## Exercise instructions
Exactly as written, write out the lines below from the first to the one containing "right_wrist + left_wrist", inclusive. Pictures do not belong in the copy.

## Extracted records
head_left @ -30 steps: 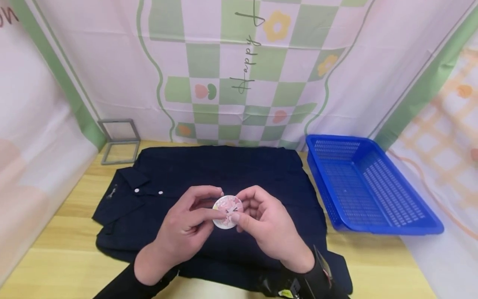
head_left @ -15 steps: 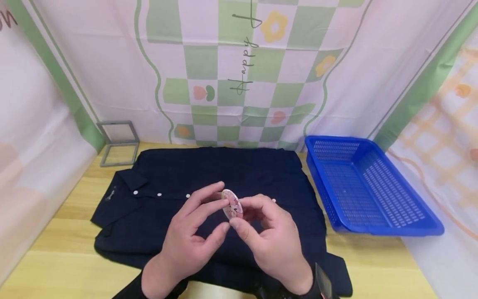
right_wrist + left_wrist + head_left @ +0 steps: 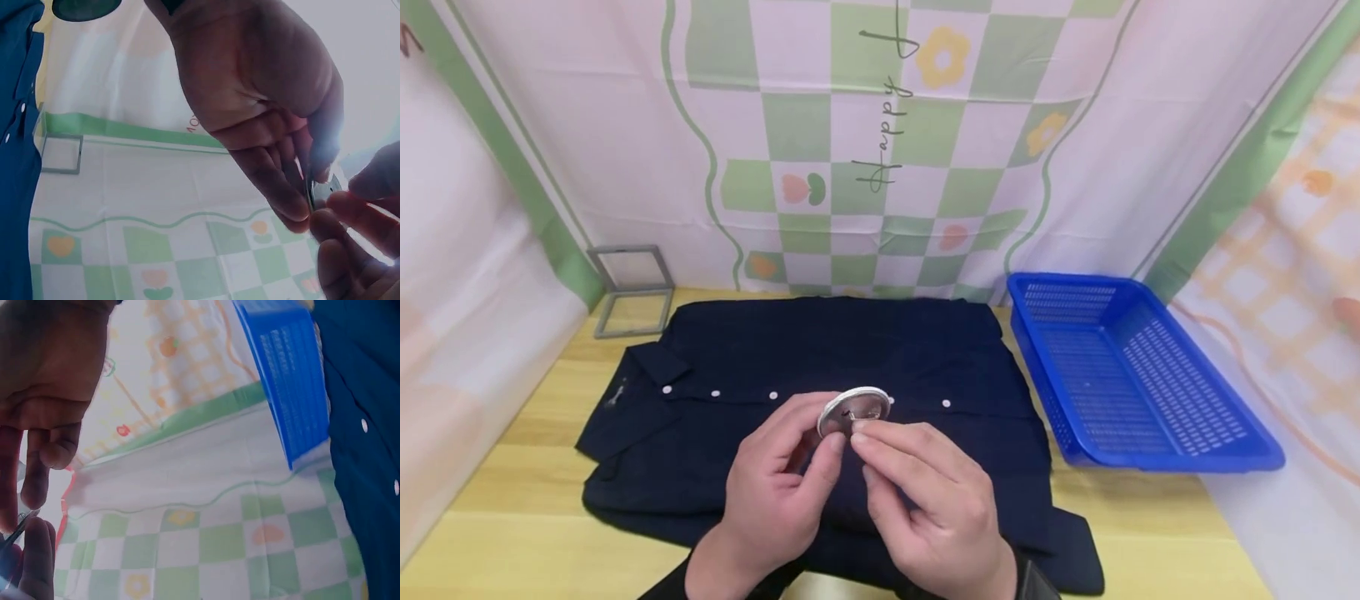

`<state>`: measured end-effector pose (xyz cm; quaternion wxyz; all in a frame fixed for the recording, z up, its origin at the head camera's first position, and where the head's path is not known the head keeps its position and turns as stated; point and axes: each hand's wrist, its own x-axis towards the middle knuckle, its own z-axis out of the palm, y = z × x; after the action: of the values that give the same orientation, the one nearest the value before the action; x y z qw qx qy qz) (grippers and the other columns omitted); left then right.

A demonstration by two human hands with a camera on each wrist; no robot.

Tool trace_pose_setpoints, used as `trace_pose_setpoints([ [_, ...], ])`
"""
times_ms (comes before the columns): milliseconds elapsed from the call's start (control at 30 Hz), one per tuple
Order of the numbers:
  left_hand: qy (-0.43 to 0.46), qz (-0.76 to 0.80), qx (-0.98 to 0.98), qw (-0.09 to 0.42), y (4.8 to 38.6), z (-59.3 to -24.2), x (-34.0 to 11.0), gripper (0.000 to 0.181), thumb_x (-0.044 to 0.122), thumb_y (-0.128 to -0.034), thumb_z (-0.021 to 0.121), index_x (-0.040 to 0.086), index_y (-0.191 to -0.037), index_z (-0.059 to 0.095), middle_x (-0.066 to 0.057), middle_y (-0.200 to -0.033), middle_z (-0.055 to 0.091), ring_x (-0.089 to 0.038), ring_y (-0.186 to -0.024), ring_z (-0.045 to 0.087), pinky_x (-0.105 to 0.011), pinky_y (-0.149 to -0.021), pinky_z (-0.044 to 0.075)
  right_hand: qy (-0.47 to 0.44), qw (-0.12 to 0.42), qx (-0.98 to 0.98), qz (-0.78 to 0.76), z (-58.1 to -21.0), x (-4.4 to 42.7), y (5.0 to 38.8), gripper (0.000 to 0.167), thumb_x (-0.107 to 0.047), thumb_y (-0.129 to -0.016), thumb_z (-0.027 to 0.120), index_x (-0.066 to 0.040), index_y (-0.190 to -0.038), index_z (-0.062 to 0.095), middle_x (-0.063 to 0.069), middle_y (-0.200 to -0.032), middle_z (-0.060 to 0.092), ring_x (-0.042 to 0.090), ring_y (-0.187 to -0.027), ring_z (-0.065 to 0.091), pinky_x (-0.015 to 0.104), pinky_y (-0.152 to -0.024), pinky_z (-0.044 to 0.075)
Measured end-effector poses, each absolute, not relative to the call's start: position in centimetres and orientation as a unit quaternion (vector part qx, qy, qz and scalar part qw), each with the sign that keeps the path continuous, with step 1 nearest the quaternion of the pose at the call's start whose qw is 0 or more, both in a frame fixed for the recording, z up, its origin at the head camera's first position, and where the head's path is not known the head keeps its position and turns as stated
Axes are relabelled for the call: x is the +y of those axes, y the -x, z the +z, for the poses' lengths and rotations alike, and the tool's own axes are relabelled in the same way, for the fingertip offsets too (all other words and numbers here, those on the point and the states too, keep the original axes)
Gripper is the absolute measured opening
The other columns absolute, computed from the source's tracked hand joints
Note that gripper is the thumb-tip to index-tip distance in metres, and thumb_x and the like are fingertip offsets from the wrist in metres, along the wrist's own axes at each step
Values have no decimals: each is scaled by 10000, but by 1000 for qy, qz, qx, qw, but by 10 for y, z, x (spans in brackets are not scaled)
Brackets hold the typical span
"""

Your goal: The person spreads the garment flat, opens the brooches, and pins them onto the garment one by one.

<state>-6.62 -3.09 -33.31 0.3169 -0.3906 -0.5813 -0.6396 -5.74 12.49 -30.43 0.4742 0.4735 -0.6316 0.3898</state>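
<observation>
A round pin-back badge (image 3: 835,412) is held up over the shirt in the head view, its silver back and pin facing me. My left hand (image 3: 778,487) grips it by the left edge, thumb on the back and fingers behind. With bent fingers, my right hand (image 3: 928,500) pinches at the pin near the lower rim. In the right wrist view, the badge (image 3: 325,189) appears edge-on between the fingers of both hands. Beneath them lies a dark navy shirt (image 3: 722,358) with white buttons, its collar to the left.
A blue plastic basket (image 3: 1063,417) stands to the right of the shirt on the wooden table (image 3: 497,533). At the back left is a grey hinged frame (image 3: 632,292). A patterned curtain (image 3: 850,192) hangs behind and along the sides.
The badge has been turned over: its pink printed face showed before, and now its silver back does. The right fingers have shifted from its right edge to the pin.
</observation>
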Motion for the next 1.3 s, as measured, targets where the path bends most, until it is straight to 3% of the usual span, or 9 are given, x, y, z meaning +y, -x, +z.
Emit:
trace_pose_setpoints([
  [167,376,-711,-544,242,64,-339,-30,299,-224,-901,526,-102,-1155,628,-224,-1086,615,-240,-894,683,-350,-721,587,-439,450,-626,462,-306,130,56,107,-25,-903,677,80,-888,661,168,-837,617,244,-705,599,261,-626,509],
  [300,386,-739,-508,215,63,-342,-26,281,-251,-885,511,-116,-1107,617,-228,-1034,579,-228,-890,678,-389,-707,591,-398,351,-649,544,-315,135,57,190,-61,-918,711,90,-981,614,136,-877,580,208,-742,546,255,-631,499],
  [467,422,-711,-513,230,64,-343,-26,247,-239,-864,505,-102,-1038,613,-204,-943,587,-242,-746,662,-365,-630,592,-379,193,-633,646,-319,139,57,113,63,-921,664,62,-1027,626,144,-910,612,225,-792,623,318,-677,576],
  [667,424,-673,-549,258,64,-342,-35,340,-66,-964,570,-120,-1300,551,-191,-869,657,-202,-609,658,-278,-534,565,-299,122,-675,663,-315,146,56,64,2,-957,644,-6,-1019,657,95,-858,641,201,-610,591,313,-537,542],
  [1000,421,-650,-576,263,67,-334,-38,378,50,-989,619,-89,-1337,565,-173,-889,661,-159,-607,668,-252,-523,558,-251,102,-683,678,-311,145,60,57,15,-959,630,19,-1000,670,82,-764,659,229,-557,588,341,-490,526],
  [1167,417,-637,-587,276,67,-332,-38,370,58,-997,607,-90,-1334,567,-154,-891,656,-142,-607,660,-236,-530,554,-266,84,-664,694,-310,144,61,110,4,-975,611,4,-1083,632,86,-841,654,198,-603,584,309,-517,526],
  [1233,415,-629,-594,283,68,-332,-38,364,59,-1000,602,-93,-1328,569,-143,-885,654,-135,-607,658,-229,-532,552,-297,117,-658,682,-311,143,62,178,22,-963,621,18,-1141,615,112,-922,651,192,-671,599,292,-560,538],
  [1300,411,-623,-601,285,68,-332,-38,359,62,-1002,597,-95,-1324,572,-135,-878,653,-127,-610,661,-223,-531,550,-338,187,-665,639,-312,141,63,200,17,-942,654,20,-1141,636,143,-989,639,188,-724,593,263,-584,523],
])
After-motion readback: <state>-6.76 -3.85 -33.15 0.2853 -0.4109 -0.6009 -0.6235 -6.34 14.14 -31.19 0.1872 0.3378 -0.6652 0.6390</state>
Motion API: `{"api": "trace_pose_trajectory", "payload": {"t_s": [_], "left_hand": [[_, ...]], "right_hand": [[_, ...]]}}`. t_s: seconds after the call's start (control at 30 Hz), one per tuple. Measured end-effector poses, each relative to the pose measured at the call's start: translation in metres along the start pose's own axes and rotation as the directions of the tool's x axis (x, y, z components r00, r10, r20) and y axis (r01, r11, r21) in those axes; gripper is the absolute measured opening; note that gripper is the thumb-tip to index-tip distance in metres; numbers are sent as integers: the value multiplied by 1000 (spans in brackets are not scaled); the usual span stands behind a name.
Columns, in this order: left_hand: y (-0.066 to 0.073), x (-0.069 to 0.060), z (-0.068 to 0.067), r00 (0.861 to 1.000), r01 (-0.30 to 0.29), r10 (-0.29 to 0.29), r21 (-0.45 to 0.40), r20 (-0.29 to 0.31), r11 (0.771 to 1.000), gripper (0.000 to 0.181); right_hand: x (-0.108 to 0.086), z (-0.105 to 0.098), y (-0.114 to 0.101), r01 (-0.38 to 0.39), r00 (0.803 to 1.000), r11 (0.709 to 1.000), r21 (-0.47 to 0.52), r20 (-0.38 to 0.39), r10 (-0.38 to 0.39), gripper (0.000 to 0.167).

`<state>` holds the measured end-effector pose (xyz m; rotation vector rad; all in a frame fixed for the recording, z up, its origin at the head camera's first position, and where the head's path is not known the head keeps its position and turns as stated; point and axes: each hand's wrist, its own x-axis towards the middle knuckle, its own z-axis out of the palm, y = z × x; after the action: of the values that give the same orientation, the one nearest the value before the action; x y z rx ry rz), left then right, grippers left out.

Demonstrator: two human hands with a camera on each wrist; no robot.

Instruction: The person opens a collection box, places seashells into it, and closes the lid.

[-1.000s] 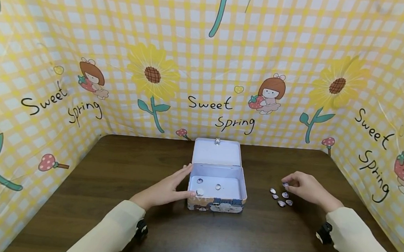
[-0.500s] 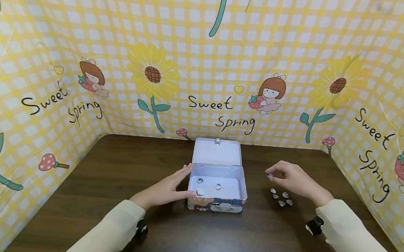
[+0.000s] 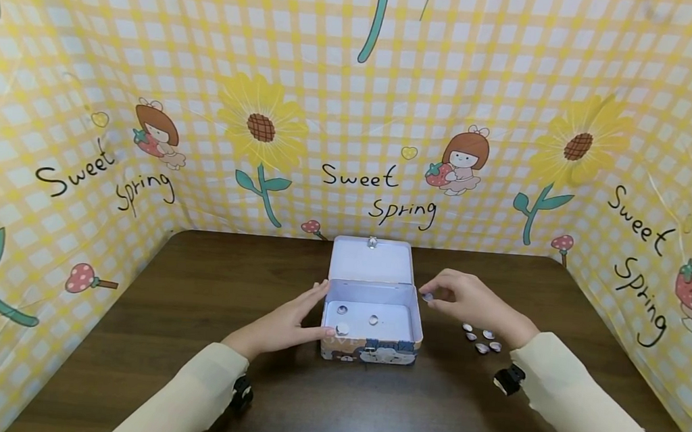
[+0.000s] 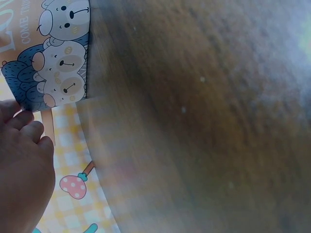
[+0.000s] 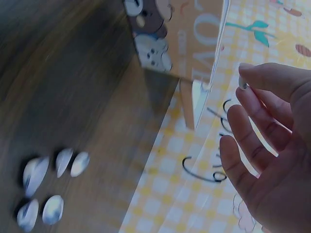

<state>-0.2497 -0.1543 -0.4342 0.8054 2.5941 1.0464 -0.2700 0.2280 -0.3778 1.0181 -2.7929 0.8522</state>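
Note:
A hinged tin box [image 3: 390,356] with cartoon bears on its sides stands near the middle of the table, its lid [image 3: 371,262] tipped back. Three small shells lie inside: a dark one [image 3: 342,309], a paler one [image 3: 373,320] and a white one [image 3: 342,328] near the front left corner. My left hand [image 3: 279,323] rests against the box's left side with fingers extended, thumb at the front rim. Just right of the box, my right hand [image 3: 476,304] pinches a small seashell [image 5: 242,83] between thumb and index finger, the other fingers loosely bent.
Several more seashells [image 5: 36,175] lie in a cluster on the dark wooden table [image 3: 245,262], to the right of the box. Yellow checked cloth [image 3: 310,50] hangs behind and along both sides. A black wrist camera [image 3: 509,379] sits on the right sleeve.
My right hand has lifted a shell from beside the cluster and carried it leftward to the box's right edge. The left hand and the box have stayed put.

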Motion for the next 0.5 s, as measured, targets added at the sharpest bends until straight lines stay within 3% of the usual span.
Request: {"api": "trace_pose_trajectory", "payload": {"t_s": [0.5], "left_hand": [[2, -1, 0, 1000, 6, -6, -9, 3, 1000, 95]], "right_hand": [[32, 34, -23, 98, 995, 990, 101, 25, -101, 20]]}}
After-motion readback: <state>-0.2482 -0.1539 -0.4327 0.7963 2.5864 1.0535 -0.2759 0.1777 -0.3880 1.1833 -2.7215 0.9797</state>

## Answer space
head_left @ -30 steps: 
head_left @ -15 steps: 
right_wrist + left_wrist + head_left @ +0 steps: 

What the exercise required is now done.